A german example (from http://de.wikipedia.org/wiki/Hapax_legomenon) is "Knabenmorgenblütenträume" from Goethe's "Prometheus". It is a wonderful example for how you can create new words in German by concatenating existing words:
The literal translation of this word is somthing like "A boy's morning dreams about blossoms", but the true meaning (according to some internet discussions: http://www.gutefrage.net/frage/was-sind-knabenmorgenbluetent... ) seems to be something unfinished: Every part of the word depicts something unfinished / young.
It seems to work much better in german, when they are joined and feel much more like a new word.
As for English allowing the same thing though with spaces, isn't concatenating words to join their meaning a feature of pretty much every language?
> isn't concatenating words to join their meaning a feature of pretty much every language?
No, and that's the point.
The fact that the grammar of the language allows strings of nouns to form compound nouns (e.g. a "River Steamboat Captain" feels natural to me) is unique and interesting, and shared by English. In Spanish, for example, you'd need prepositions/conjunctions to express that concept.
The fact that if you were to write this down, you'd leave out the spaces, is just a weird quirk of the written system, and independent of the language itself.
My favorite example of English's willingness to do noun-noun compounding and Spanish's corresponding unwillingness is on the Boston subway:
Passenger emergency intercom unit at end of car
Sistema de intercomunicación para pasajeros en caso de emergencia situado al extremo del tren
There are several things going on there that make the Spanish longer than the English, but one is the obligatory use of explicit prepositions relating the nouns to one another in Spanish. In English terms, the Spanish says
System of intercommunication for passengers in case of emergency situated at the end of the train
See also this list written up by John Cowan of some languages that do noun-noun compounding and what the implicit meanings of such compounds can be:
As a person who got a degree in ancient languages (Hebrew, Greek and Aramaic), I'm excited to see this article up. Hapaxes are particularly interesting in ancient texts, because they bring up issues of understandability and translatability.
In particular the Bible is an interesting case. There are 1500 Hapaxes in the Hebrew Bible, but what's truly amazing is how many dis legomenon, tris legomenon, tetra, etc there are. The average English translation of the Hebrew Bible uses a diminished vocabulary, compared to the Hebrew, sometimes by a factor of 5. I think religious folk of all creeds would be interested to know how much subjective judgement goes into the translation of their sacred documents.
The reason is that hapax means "one time" in Greek, while legomenon means "that which is said". So, the noun is legomenon, which will be the word in plural.
A (not very good) analogy is "visible phenomenon". You would not say "visibles phenomenon", but "visible phenomena".
It's an interesting problem to try to determine what are the limits of a language and what is a word and what is not. Corpus studies are not sufficient for that purpose as you will always end up with a large number of hapaxes. Because language is based on social consensus, the most common sense approach to the problem would be to determine 'wordiness' of a string by checking how many people consider it to be a word.

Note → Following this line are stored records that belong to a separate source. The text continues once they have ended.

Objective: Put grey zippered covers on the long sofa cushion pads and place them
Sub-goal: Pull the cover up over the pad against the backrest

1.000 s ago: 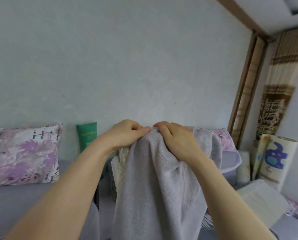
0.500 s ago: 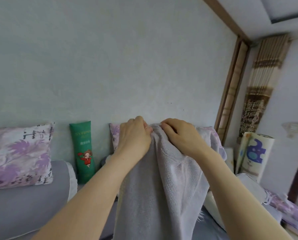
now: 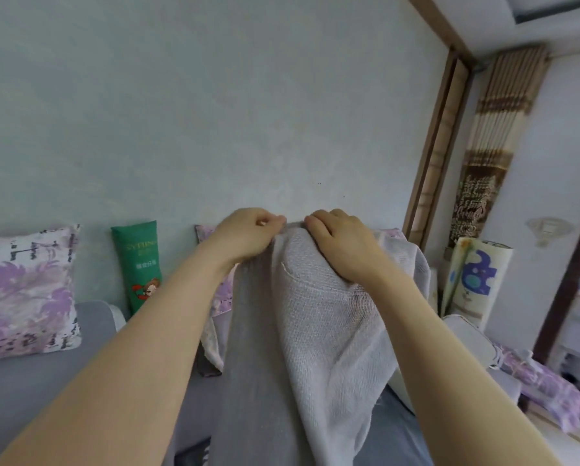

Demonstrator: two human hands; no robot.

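Behind, a pale wall [image 3: 214,112] stands over the grey sofa [image 3: 29,391]; both hands, left hand [image 3: 244,235] and right hand [image 3: 344,247], pinch the top edge of the grey cover [image 3: 315,331], which hangs down below them.

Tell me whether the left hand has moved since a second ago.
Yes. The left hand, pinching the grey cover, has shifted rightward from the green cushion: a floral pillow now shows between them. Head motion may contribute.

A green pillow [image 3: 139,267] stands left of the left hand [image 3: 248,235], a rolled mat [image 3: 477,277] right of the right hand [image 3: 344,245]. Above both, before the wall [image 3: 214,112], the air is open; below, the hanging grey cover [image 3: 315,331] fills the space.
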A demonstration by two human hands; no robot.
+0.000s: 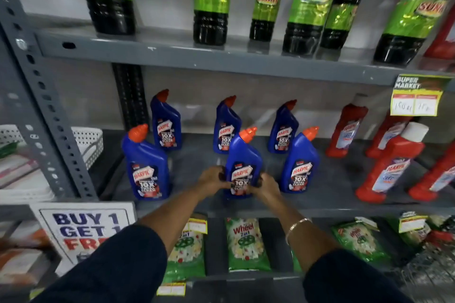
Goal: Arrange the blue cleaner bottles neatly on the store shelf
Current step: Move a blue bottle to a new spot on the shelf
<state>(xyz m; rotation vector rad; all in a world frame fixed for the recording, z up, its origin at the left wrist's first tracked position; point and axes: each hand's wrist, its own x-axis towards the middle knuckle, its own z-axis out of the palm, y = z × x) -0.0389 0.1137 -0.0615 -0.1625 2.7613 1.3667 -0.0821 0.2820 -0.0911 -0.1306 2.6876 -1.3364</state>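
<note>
Blue cleaner bottle (243,162) stands upright at the middle of the front row on the grey shelf (320,200), with the left hand (212,178) and right hand (266,186) each clasped on a lower side, probably to square it with its neighbours. Five other blue bottles (147,165) stand around it, two in front and three behind; red bottles (391,162) stand to the right.

Six cleaner bottles (243,162) on shelf (332,189), three behind three

Left hand (213,177), right hand (267,186) clasping.
</note>
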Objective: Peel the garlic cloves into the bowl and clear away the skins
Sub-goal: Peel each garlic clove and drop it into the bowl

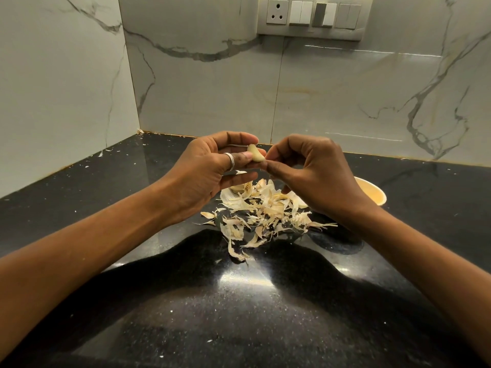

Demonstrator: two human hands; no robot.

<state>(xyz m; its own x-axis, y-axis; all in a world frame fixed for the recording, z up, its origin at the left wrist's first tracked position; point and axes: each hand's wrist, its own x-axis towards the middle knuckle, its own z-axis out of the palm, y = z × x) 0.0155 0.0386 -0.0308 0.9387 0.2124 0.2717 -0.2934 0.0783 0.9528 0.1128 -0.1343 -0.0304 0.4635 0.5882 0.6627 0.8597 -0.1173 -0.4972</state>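
Left hand: I log thumb and fingers pinching the garlic clove.
Right hand: fingertips pinch the clove's right end.
Skins: heaped on the counter below the grip.
Bowl: below-right of the grip, partly behind my right hand.

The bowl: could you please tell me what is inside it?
Of the bowl, only a bare stretch of cream inner wall shows; the right hand covers the rest, so any contents are hidden.

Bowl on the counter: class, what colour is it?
The bowl is pale yellow; head view.
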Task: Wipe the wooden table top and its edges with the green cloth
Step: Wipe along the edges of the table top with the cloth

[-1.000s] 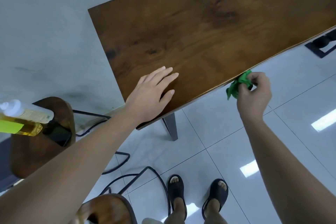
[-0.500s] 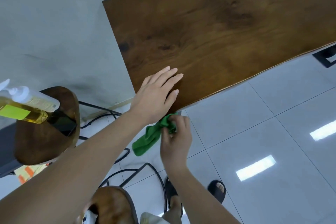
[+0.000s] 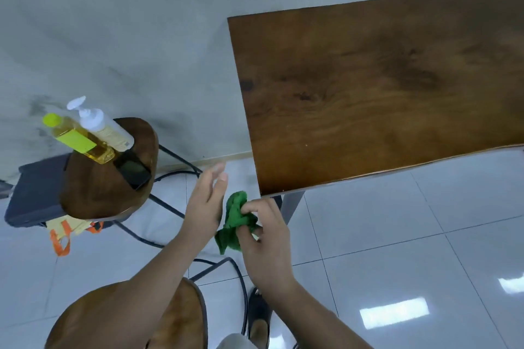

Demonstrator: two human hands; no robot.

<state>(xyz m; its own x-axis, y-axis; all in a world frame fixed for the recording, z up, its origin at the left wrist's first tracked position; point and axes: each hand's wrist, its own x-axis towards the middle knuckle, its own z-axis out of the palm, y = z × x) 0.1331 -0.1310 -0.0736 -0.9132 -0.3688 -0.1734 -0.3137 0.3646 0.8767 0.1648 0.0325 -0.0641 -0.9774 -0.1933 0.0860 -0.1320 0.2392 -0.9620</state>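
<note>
Both are off the worktop (image 3: 368, 93) now: your left grip (image 3: 205, 207) has lifted away open, your right grip (image 3: 266, 238) pinches the green cloth (image 3: 236, 217) below the corner, so wiping looks paused.

The table (image 3: 382, 88) top is warm mid-brown wood with darker swirling grain patches and a paler orange line along its near edge; its leg (image 3: 292, 207) is grey. Below the near left corner, the cloth (image 3: 235, 215) is plain deep green. On a dark brown stool (image 3: 93, 193), one bottle (image 3: 82, 142) is amber with a lime cap and label, the pump bottle (image 3: 99, 125) white, the phone (image 3: 133, 170) black. The floor tiles (image 3: 397, 235) are glossy white with grey joints.
</note>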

We are trying to do something like this with large-scale studies for English and Dutch. As it is very related to the problem I will allow myself to share the links:
http://vocabulary.ugent.behttp://woordentest.ugent.be
I'm glad to know I'm not the only one whose favoured childhood reading was the "compact" OED in tinyprint. That and the '57 and '67 encyclopaedia britannicas - I spent a year (in the 80's) charting the progress of mankind's knowledge in that decade - effectively a manual diff.
Thinking about it, I now zyxt that this was probably strange.

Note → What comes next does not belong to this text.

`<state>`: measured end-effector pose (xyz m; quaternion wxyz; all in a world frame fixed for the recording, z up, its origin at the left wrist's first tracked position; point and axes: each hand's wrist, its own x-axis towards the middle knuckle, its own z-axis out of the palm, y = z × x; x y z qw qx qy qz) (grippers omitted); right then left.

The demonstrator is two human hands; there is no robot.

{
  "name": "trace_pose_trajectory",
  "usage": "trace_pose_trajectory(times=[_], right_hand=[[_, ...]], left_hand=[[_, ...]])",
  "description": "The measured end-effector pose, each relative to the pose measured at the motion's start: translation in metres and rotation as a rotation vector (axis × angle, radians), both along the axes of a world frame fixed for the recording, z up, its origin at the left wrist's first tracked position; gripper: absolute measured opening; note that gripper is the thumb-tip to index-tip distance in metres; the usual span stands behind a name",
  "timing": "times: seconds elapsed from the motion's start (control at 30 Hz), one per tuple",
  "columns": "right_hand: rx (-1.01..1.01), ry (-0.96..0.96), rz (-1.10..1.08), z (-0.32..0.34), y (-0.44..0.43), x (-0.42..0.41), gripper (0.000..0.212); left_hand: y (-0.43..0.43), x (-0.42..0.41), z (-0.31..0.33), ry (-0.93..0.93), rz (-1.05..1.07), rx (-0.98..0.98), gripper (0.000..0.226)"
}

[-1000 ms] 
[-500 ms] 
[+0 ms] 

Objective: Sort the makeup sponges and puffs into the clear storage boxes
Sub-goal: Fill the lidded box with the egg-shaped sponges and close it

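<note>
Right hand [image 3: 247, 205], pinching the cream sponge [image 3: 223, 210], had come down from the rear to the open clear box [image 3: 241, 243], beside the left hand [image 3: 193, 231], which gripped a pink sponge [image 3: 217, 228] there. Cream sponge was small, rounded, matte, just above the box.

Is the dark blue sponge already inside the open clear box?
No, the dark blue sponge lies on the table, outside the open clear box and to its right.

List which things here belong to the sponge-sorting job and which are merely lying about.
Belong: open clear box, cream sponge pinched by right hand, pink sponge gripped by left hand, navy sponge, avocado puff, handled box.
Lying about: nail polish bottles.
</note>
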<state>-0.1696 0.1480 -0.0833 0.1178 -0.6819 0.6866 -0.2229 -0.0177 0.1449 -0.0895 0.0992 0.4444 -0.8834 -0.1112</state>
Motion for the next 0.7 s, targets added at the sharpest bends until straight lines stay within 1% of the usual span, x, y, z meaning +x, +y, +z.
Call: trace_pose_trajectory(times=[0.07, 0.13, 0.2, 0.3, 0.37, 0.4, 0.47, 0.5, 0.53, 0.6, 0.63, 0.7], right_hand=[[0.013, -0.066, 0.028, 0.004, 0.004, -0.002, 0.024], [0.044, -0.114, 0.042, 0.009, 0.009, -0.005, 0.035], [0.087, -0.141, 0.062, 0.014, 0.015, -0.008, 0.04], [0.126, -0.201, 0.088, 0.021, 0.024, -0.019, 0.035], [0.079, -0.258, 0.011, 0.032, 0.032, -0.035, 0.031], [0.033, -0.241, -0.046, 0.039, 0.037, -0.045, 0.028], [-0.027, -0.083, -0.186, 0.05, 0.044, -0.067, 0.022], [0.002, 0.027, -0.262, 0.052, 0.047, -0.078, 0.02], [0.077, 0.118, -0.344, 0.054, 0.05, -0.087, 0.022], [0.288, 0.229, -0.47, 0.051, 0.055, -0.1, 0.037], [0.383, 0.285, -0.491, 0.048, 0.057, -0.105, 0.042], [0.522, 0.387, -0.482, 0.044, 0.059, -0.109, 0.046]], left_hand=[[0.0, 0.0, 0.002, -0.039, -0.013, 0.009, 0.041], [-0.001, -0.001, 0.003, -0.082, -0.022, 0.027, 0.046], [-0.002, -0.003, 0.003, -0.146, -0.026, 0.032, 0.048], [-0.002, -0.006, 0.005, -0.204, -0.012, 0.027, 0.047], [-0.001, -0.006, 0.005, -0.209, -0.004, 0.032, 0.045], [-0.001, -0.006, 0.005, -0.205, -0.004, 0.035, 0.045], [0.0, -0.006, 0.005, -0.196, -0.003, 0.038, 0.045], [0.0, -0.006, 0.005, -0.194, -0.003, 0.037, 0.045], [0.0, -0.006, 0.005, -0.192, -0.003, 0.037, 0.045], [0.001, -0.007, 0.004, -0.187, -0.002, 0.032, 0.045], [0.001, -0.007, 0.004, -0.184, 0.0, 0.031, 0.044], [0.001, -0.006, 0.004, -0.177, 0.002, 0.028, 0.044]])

I had thought Alice in Wonderland would have quite a few hapax legomena, even if mostly nonsense words I think (ie 'twas brillig and the slithy toves...), but I found from this academic article [0] that Twain's Tom Sawyer actually has 5% more hapax legomena. The article has some pretty surprising findings about ratios of hapax/vocabulary - though hapaxes fairly consistently make up around 50% of the words in any text, they steadily increase in corpora over 3,000,000 words.
>"The devoted dog of Montargis avenges the death of his
master, foully murdered in the Forest of Bondy; and a humorous
Peasant with a red nose and a very little hat, whom I take from this
hour forth to my bosom as a friend (I think he was a Waiter or an
Hostler at a village Inn, but many years have passed since he and I
have met), remarks that the sassigassity of that dog is indeed
surprising; and evermore this jocular conceit will live in my
remembrance fresh and unfading, overtopping all possible jokes,
unto the end of time."
Surely the joke is the peasant's mispronunciation of "sagacity"? Also an odd Baader-Meinhoff, that story about the dog was on the front of reddit last week.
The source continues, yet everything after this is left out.